Затем в биореактор добавляют смесь хлороформа и производных полигуанидинов (в частности, дигидрохлорид 4,9-диоксадодекан-1,2-дибигуанида), взятых в весовых соотношениях 40:1 до конечной концентрации 0,4% и передают вирусную суспензию в сборник с температурой 8 °С. После накопления необходимого количества вирусную суспензию подвергают сепарированию. Очистка вирусной суспензии путем добавления смеси производных полигуанидинов и хлороформа и последующее сепарирование позволяют максимально избавиться от фрагментов клеток и балластных белков, являющихся реактогенными факторами.

Осадок, содержащий фрагменты клеток и смесь хлороформа и производных полигуанидинов, отбрасывают, а осветленную вирусную суспензию отправляют на инактивацию. Инактивацию осуществляют путем добавления при перемешивании димера этиленимина до концентрации 0,04% и температуры до 30 °С. Необходимое содержание 146S-компонента в вакцинальной дозе вакцины получают путем концентрирования антигена на геле гидроокиси алюминия. Конечная концентрация 146S-компонента вируса ящура должна быть, по меньшей мере, 0,8 мкг/мл. Добавляют сапонин в качестве адъюванта.

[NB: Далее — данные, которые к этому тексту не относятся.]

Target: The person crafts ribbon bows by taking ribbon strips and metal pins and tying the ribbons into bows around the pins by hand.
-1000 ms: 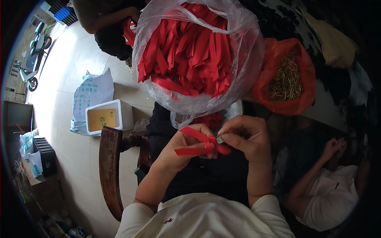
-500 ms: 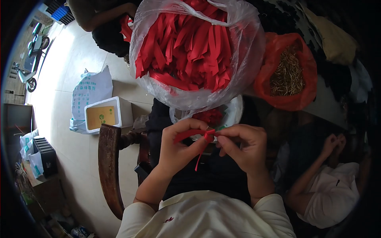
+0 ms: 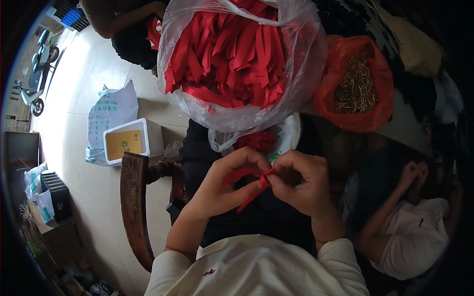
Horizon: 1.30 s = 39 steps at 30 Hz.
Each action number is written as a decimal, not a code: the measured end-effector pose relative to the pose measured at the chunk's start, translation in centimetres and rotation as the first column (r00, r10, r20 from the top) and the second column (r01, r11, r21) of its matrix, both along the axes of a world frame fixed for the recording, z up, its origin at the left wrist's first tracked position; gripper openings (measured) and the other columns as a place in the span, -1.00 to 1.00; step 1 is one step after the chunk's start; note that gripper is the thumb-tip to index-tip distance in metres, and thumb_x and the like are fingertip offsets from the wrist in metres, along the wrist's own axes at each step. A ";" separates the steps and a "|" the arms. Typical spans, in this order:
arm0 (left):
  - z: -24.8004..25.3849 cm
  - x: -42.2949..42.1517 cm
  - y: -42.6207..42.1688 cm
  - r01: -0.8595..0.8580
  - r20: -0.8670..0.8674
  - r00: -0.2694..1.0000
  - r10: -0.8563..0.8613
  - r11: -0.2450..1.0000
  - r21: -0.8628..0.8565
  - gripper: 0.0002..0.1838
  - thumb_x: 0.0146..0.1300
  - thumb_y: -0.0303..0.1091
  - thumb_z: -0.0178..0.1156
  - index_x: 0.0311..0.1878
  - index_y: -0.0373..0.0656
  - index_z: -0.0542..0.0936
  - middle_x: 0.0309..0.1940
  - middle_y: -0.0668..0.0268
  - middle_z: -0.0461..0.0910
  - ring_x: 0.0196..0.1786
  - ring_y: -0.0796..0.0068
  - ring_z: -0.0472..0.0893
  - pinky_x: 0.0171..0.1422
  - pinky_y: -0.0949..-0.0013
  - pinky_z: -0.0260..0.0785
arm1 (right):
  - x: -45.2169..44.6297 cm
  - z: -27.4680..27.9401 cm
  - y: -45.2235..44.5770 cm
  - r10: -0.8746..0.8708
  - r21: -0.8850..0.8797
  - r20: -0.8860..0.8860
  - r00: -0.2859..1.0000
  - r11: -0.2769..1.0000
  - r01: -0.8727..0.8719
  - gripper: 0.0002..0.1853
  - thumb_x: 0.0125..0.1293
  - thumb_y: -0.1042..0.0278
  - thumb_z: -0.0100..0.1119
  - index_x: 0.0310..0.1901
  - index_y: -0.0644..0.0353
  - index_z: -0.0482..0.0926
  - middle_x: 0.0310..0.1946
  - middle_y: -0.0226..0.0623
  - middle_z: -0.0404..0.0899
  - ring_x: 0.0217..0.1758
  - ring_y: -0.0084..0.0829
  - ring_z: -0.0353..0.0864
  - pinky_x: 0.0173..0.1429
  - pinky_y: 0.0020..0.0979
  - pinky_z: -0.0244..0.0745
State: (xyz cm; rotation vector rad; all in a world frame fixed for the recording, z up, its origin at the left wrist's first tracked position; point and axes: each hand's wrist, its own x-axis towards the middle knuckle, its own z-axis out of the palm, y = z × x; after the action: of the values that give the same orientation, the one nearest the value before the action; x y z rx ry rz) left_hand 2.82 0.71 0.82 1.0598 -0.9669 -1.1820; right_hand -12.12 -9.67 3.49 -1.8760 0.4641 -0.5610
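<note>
A red ribbon (image 3: 253,194) is pinched between the thumb and fingers of my left hand (image 3: 224,185). My right hand (image 3: 302,182) meets it at the ribbon's upper end, thumb and index finger closed on the same strip. Something small and thin shows at the fingertips, too small to name. Just beyond my hands a white bowl (image 3: 295,135) holds a heap of red ribbon pieces (image 3: 259,140). Past that, a clear plastic bag (image 3: 242,123) is full of cut red ribbons (image 3: 227,59).
An orange-red bag (image 3: 326,106) of thin golden wire-like ties (image 3: 356,86) stands to the right. At left are a wooden chair arm (image 3: 136,217) and a white foam box (image 3: 155,138). Another person's hands (image 3: 414,173) are at the right; another person's arm (image 3: 131,22) is at the upper left.
The ribbon's loose tail has swung and now slants down to the left. My right fingers have closed in on the strip beside my left fingertips. The view has shifted slightly.
</note>
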 end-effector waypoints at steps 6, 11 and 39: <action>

Полученную вакцину 15 расфасовывают и проверяют на стерильность, авирулентность, безвредность, иммуногенную активность.

Пример 16.

Для изготовления моновалентной вакцины используют вирус ящура 01 Manisa, который культивируют в суспензионной культуре клеток ВНК-21 при температуре 36 °С. Через 6 часов культивирования осуществляют отбор проб через каждые 2 часа и подсчитывают живые и мертвые клетки. При достижении количества мертвых клеток более 95% отбор проб прекращают, а культивирование осуществляют еще в течение 8 часов.

Затем в биореактор добавляют смесь хлороформа и производных полигуанидинов (в частности, дигидрохлорид 4,9-диоксадодекан-1,2-дибигуанида), взятых в весовых соотношениях 160:1 до конечной концентрации 0,8% и передают вирусную суспензию в сборник с температурой 8 °С. После накопления необходимого количества вирусную суспензию подвергают сепарированию. Очистка вирусной суспензии путем добавления смеси производных полигуанидинов и хлороформа и последующее сепарирование позволяют максимально избавиться от фрагментов клеток и балластных белков, являющихся реактогенными факторами.

Осадок, содержащий фрагменты клеток и смесь хлороформа и производных полигуанидинов, отбрасывают, а осветленную вирусную суспензию отправляют на инактивацию. Инактивацию осуществляют путем добавления при перемешивании димера этиленимина до концентрации 0,04% и температуры до 30 °С. Необходимое содержание 146S-компонента в вакцинальной дозе вакцины получают путем концентрирования антигена на геле гидроокиси алюминия. Конечная концентрация 146S-компонента вируса ящура должна быть, по меньшей мере, 0,8 мкг/мл. Добавляют сапонин в качестве адъюванта.

Полученную вакцину 16 расфасовывают и проверяют на стерильность, авирулентность, безвредность, иммуногенную активность.

Качество вакцин 1-16, полученных согласно примерам 1-16, проводилось в сравнении с прототипом, данные приведены в таблице.

Таким образом, заявленный способ изготовления вакцины против ящура позволяет повысить в 1,3-1,7 раз уровень очистки вирусной суспензии от балластных примесей и в 1,3-1,5 раз повысить иммуногенность целевого продукта.